- Task to complete -
Throughout the listing that follows, find each line with the word "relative" and copy it.

- The records -

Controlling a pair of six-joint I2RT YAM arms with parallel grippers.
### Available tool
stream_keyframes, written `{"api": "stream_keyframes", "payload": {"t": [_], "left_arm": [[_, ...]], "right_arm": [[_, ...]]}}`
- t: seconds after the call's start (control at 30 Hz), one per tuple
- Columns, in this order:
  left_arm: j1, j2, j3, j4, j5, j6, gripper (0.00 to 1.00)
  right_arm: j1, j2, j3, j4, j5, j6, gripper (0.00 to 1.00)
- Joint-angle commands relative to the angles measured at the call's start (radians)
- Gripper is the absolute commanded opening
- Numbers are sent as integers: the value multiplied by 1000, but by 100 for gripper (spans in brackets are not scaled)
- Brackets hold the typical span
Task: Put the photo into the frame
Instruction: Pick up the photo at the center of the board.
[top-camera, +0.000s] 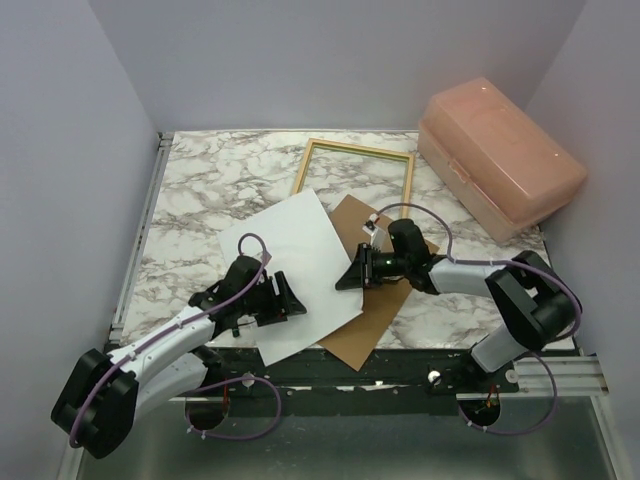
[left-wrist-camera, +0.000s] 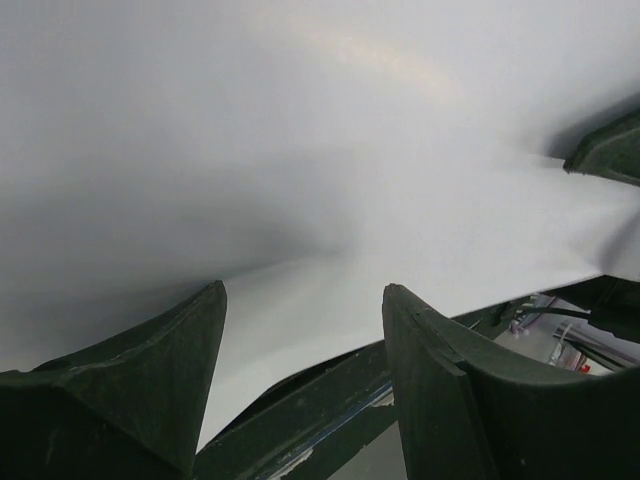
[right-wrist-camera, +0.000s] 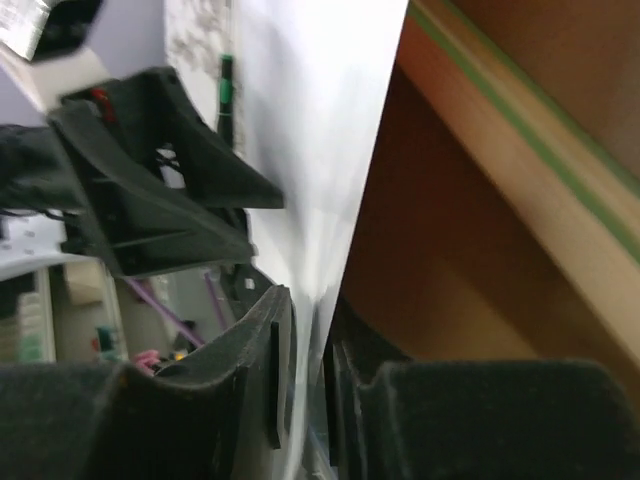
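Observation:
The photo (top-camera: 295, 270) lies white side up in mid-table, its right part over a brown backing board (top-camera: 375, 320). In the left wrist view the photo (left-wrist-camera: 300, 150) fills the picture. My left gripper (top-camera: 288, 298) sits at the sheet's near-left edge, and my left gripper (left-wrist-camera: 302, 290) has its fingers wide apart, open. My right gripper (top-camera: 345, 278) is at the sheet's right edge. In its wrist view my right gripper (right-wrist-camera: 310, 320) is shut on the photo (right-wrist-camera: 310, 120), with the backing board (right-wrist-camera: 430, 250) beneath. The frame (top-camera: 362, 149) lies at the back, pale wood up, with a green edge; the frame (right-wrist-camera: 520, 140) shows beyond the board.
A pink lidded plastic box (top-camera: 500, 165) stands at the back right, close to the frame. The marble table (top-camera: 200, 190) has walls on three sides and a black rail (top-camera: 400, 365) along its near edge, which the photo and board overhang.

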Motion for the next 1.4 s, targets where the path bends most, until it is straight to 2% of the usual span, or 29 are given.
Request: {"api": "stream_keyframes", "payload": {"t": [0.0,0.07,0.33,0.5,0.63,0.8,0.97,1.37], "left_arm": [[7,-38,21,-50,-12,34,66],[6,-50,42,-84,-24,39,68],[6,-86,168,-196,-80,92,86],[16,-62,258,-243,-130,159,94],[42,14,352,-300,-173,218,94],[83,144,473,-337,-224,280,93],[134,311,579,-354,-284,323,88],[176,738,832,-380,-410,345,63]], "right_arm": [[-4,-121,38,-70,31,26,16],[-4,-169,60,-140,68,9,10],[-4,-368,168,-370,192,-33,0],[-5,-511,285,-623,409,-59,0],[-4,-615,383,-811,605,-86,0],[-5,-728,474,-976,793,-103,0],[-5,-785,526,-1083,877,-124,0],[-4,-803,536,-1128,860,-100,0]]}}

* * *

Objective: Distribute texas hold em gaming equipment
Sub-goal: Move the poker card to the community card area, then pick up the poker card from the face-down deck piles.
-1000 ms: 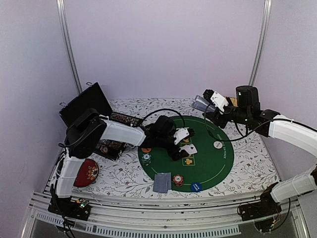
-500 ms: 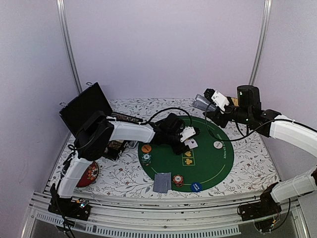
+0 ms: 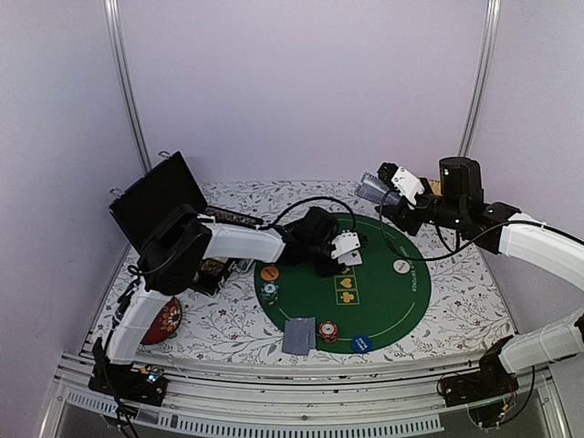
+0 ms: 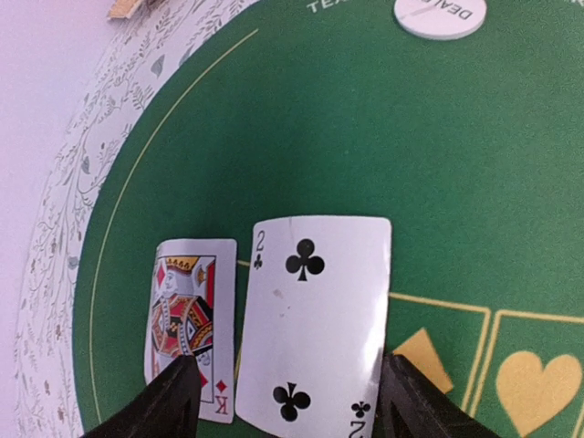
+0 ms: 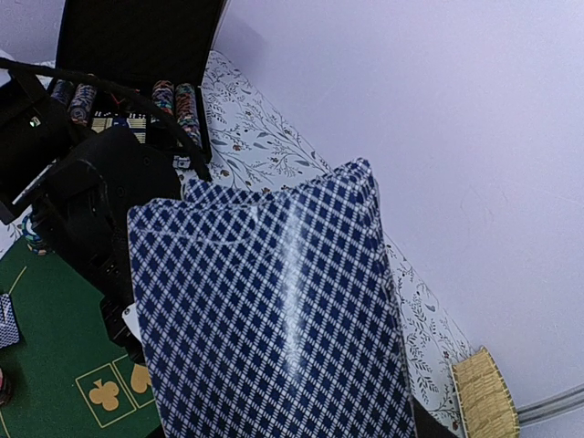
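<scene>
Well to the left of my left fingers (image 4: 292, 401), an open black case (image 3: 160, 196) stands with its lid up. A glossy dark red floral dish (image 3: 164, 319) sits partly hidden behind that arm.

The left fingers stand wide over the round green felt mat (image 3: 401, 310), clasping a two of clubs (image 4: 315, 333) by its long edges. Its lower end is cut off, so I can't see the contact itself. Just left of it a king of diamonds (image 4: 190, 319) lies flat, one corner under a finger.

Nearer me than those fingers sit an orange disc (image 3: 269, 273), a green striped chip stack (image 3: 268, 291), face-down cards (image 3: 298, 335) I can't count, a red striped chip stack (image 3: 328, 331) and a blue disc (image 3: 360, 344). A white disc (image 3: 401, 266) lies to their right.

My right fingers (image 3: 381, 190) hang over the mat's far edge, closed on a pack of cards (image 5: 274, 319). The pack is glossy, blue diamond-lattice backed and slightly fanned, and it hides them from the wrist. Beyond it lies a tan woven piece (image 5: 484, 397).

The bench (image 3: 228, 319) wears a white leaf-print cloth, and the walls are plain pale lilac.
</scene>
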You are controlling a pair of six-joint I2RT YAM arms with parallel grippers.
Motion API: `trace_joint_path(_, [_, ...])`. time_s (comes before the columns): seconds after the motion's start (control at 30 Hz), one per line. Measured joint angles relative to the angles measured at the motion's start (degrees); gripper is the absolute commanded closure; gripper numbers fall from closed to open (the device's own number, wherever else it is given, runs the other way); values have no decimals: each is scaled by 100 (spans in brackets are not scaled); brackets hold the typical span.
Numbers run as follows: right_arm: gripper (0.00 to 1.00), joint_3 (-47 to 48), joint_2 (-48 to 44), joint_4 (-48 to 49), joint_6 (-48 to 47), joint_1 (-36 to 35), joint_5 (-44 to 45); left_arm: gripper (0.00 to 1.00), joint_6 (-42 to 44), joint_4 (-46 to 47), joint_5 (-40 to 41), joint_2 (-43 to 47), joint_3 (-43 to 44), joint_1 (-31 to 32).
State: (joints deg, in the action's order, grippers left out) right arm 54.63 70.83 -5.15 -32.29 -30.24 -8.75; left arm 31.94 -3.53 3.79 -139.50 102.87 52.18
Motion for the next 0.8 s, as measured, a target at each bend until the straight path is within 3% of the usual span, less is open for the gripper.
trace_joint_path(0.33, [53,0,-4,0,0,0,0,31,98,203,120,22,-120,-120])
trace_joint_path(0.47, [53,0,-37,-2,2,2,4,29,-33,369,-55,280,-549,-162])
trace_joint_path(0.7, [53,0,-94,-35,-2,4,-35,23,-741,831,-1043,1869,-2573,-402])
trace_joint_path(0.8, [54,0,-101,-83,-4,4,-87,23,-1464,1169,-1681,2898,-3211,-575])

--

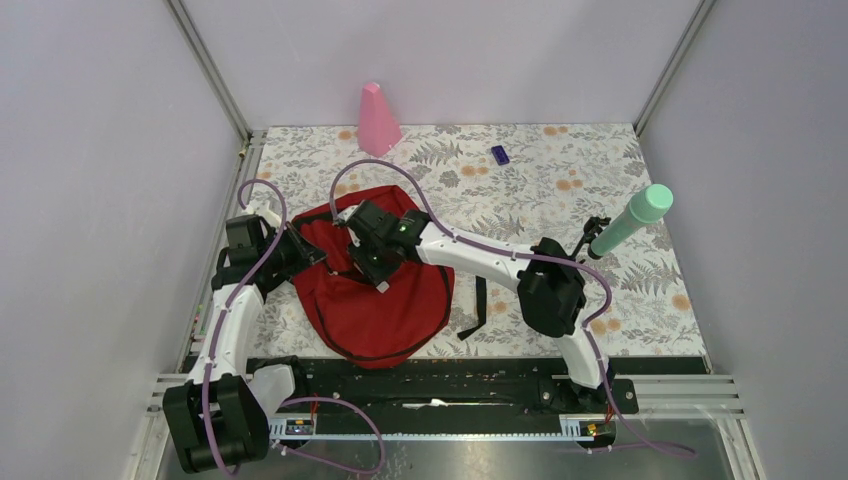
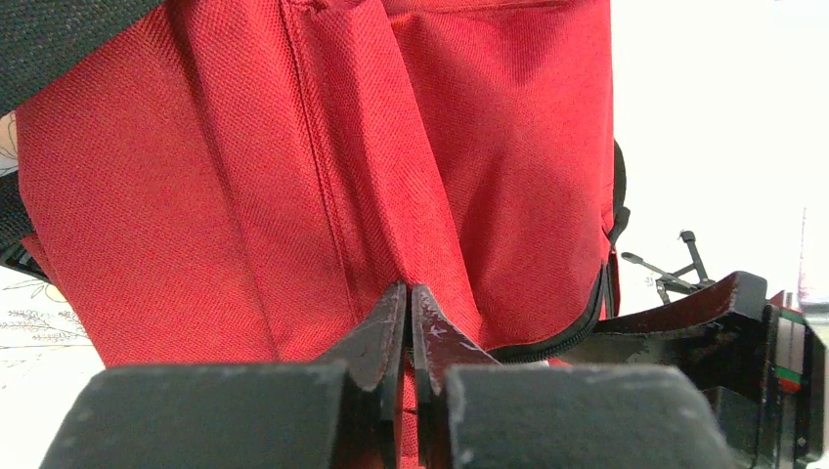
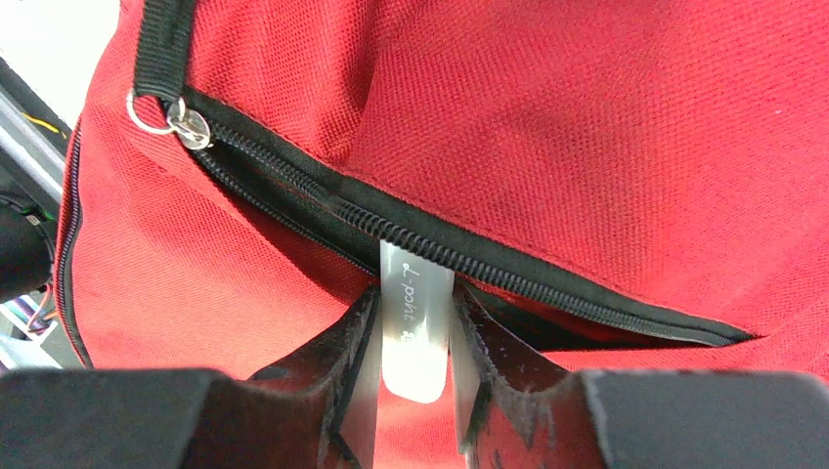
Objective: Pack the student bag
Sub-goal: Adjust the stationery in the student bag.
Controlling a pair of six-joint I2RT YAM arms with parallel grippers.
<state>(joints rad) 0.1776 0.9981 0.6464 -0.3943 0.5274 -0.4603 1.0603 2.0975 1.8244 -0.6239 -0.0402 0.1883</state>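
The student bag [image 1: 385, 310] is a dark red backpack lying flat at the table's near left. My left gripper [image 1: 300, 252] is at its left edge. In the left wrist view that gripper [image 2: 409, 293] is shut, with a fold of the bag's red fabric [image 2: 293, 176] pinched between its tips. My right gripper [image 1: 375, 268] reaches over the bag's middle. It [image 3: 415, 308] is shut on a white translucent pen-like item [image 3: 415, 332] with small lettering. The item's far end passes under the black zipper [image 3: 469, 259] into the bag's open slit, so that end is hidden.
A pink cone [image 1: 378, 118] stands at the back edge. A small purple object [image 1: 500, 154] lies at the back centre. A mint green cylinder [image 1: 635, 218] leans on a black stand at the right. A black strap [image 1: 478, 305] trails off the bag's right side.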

- Response area -
- Joint-angle commands relative to the angles measured at the call's start (radians)
Motion API: `trace_joint_path(_, [_, ...])`. time_s (comes before the columns): seconds after the motion's start (control at 30 Hz), one per line. Measured joint angles relative to the angles measured at the motion's start (degrees); gripper is the absolute commanded closure; gripper numbers fall from closed to open (the device's own number, wherever else it is given, runs the other way); values have no decimals: each is scaled by 100 (spans in brackets are not scaled); brackets hold the typical span.

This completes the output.